Only the lines from the start of the entries up to and including the line with "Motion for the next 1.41" should be written out, exactly as they stand.

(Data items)
══════════
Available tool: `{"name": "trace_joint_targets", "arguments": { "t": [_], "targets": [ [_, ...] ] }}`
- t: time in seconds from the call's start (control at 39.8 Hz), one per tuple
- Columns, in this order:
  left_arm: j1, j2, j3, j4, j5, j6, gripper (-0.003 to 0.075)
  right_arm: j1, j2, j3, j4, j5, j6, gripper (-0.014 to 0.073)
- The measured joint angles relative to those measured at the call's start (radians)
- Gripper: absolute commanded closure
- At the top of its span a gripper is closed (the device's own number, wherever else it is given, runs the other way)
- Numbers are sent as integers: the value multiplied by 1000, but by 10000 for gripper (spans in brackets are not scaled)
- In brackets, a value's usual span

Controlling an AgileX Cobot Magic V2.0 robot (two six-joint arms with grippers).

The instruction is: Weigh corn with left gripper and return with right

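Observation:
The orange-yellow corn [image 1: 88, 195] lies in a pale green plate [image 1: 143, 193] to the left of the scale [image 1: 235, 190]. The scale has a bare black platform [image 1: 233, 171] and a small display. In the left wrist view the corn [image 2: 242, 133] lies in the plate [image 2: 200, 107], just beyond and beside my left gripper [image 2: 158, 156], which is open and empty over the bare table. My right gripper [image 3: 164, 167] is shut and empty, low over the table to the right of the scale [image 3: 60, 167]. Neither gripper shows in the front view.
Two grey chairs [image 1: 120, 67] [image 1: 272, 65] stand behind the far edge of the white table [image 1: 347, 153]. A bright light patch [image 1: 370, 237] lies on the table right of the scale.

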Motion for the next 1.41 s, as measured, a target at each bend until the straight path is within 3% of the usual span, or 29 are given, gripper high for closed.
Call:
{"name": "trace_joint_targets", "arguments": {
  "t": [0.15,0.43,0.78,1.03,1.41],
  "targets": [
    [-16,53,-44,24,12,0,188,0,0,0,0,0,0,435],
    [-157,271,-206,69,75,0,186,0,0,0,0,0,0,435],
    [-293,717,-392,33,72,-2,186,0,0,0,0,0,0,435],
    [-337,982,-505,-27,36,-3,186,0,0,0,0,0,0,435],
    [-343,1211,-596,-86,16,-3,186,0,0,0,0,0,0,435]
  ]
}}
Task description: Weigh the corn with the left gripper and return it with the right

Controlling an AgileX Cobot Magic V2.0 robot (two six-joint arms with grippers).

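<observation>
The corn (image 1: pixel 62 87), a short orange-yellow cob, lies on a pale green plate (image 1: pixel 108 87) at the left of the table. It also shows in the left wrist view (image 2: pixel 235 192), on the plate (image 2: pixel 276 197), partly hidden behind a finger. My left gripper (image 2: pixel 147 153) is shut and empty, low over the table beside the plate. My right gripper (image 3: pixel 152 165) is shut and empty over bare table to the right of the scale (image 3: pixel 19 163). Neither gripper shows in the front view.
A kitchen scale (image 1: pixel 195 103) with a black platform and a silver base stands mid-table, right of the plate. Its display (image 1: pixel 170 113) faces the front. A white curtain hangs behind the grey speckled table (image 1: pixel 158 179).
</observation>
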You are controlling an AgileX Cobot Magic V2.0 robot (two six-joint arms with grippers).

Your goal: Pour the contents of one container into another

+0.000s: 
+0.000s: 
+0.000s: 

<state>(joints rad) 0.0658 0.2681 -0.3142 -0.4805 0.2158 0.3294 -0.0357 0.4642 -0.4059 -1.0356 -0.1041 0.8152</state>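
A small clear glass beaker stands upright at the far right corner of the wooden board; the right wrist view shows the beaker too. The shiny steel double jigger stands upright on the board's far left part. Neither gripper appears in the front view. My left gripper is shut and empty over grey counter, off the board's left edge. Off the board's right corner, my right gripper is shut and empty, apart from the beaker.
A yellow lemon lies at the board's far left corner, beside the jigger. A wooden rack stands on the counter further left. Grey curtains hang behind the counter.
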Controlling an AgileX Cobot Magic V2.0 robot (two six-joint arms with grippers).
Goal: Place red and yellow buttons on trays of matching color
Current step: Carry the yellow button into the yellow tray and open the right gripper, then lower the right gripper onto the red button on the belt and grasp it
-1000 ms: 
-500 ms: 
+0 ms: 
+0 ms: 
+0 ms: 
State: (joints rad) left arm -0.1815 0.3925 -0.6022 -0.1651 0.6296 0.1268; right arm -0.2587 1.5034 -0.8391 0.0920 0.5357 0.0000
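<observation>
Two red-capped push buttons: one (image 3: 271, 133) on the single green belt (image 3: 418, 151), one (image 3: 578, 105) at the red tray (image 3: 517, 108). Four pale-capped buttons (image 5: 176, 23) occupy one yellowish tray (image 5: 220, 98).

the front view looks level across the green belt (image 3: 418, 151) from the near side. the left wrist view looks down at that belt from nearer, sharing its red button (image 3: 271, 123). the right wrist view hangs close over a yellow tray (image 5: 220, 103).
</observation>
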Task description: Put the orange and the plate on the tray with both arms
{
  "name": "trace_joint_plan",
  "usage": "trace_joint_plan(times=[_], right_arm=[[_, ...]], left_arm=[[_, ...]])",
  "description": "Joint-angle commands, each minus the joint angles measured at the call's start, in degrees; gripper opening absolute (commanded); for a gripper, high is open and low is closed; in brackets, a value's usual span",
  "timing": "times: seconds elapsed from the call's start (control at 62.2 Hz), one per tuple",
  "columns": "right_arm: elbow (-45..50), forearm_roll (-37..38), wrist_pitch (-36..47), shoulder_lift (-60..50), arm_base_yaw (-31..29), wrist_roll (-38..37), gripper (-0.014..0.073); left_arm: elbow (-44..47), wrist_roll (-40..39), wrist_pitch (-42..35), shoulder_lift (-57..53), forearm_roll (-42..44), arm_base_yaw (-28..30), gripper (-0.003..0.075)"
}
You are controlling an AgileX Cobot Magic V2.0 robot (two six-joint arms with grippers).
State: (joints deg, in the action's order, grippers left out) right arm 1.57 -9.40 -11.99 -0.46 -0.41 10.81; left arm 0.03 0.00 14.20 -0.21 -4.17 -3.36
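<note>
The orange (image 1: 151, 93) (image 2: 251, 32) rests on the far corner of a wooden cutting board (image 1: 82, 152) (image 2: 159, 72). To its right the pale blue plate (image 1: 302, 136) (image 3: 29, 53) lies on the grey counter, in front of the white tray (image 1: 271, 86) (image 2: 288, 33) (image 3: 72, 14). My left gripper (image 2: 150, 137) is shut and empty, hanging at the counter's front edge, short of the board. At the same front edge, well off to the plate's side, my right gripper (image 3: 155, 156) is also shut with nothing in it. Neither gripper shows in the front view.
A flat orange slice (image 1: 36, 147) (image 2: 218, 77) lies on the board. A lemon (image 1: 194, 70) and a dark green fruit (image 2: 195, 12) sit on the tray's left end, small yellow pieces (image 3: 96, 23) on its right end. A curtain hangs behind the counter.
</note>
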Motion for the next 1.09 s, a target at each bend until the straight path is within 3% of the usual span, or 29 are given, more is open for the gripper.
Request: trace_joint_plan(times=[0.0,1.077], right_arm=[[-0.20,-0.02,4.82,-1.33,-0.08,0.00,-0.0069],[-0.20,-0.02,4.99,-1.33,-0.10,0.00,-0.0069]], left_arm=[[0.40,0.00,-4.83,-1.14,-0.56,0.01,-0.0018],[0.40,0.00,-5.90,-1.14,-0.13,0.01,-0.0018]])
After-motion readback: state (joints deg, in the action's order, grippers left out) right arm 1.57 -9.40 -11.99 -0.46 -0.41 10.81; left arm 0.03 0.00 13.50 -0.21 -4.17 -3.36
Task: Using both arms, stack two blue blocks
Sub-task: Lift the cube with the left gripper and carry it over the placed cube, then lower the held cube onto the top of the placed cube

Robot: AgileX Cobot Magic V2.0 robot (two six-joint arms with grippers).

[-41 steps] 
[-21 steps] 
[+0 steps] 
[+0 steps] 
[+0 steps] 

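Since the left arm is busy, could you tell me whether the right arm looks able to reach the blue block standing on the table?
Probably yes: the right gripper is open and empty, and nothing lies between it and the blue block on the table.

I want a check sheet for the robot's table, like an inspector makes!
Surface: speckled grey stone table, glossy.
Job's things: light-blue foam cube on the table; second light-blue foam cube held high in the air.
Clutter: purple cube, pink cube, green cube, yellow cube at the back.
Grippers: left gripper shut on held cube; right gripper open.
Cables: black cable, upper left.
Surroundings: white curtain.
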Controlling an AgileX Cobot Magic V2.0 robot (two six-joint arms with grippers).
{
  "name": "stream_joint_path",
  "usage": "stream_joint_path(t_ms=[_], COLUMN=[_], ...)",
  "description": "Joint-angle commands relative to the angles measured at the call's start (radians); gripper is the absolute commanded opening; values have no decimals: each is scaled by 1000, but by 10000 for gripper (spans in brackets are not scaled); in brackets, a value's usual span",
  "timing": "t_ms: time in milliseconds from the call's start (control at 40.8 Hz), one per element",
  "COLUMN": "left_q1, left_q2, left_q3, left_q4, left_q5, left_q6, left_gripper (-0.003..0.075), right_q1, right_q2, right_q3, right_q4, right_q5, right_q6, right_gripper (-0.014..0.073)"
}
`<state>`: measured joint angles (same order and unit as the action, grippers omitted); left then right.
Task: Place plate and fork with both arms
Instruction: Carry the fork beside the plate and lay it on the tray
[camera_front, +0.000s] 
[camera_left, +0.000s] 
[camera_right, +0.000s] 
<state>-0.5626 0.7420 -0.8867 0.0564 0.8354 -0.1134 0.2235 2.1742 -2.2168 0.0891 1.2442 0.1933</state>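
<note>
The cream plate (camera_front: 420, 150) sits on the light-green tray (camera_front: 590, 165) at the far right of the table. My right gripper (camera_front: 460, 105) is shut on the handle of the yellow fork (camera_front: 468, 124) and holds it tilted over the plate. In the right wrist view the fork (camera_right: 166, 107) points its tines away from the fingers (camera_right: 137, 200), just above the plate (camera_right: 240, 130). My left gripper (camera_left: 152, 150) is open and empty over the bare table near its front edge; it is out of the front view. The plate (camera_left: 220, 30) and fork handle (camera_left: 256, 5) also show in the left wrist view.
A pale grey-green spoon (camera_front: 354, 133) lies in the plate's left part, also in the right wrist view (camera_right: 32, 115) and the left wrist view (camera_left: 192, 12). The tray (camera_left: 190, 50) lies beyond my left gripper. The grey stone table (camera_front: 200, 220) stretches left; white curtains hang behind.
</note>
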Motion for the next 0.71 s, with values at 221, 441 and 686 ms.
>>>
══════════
* _Problem solution_
Available tool: `{"name": "trace_joint_targets", "arguments": { "t": [_], "targets": [ [_, ...] ] }}`
- t: time in seconds from the call's start (control at 39.8 Hz), one per tuple
- Columns, in this order:
  left_arm: j1, j2, j3, j4, j5, j6, gripper (-0.003 to 0.075)
  right_arm: j1, j2, j3, j4, j5, j6, gripper (-0.014 to 0.073)
- The measured joint angles relative to those measured at the call's start (radians)
- Gripper: absolute commanded closure
- At the top of its span a gripper is closed (the device's own number, wherever else it is given, runs the other way)
- Numbers are sent as integers: the value multiplied by 1000, but by 10000 for gripper (spans in brackets are not scaled)
- In brackets, a value's usual span

Controlling an AgileX Cobot Magic V2.0 robot (two six-joint arms with grippers).

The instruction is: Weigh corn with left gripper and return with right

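Observation:
The orange-yellow corn [image 1: 88, 195] lies in a pale green plate [image 1: 143, 193] to the left of the scale [image 1: 235, 190]. The scale has a bare black platform [image 1: 233, 171] and a small display. In the left wrist view the corn [image 2: 242, 133] lies in the plate [image 2: 200, 107], just beyond and beside my left gripper [image 2: 158, 156], which is open and empty over the bare table. My right gripper [image 3: 164, 167] is shut and empty, low over the table to the right of the scale [image 3: 60, 167]. Neither gripper shows in the front view.
Two grey chairs [image 1: 120, 67] [image 1: 272, 65] stand behind the far edge of the white table [image 1: 347, 153]. A bright light patch [image 1: 370, 237] lies on the table right of the scale.
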
Motion for the next 1.41 s, as measured, a target at each bend until the straight path is within 3% of the usual span, or 29 are given, gripper high for closed.

The answer has been supplied in full.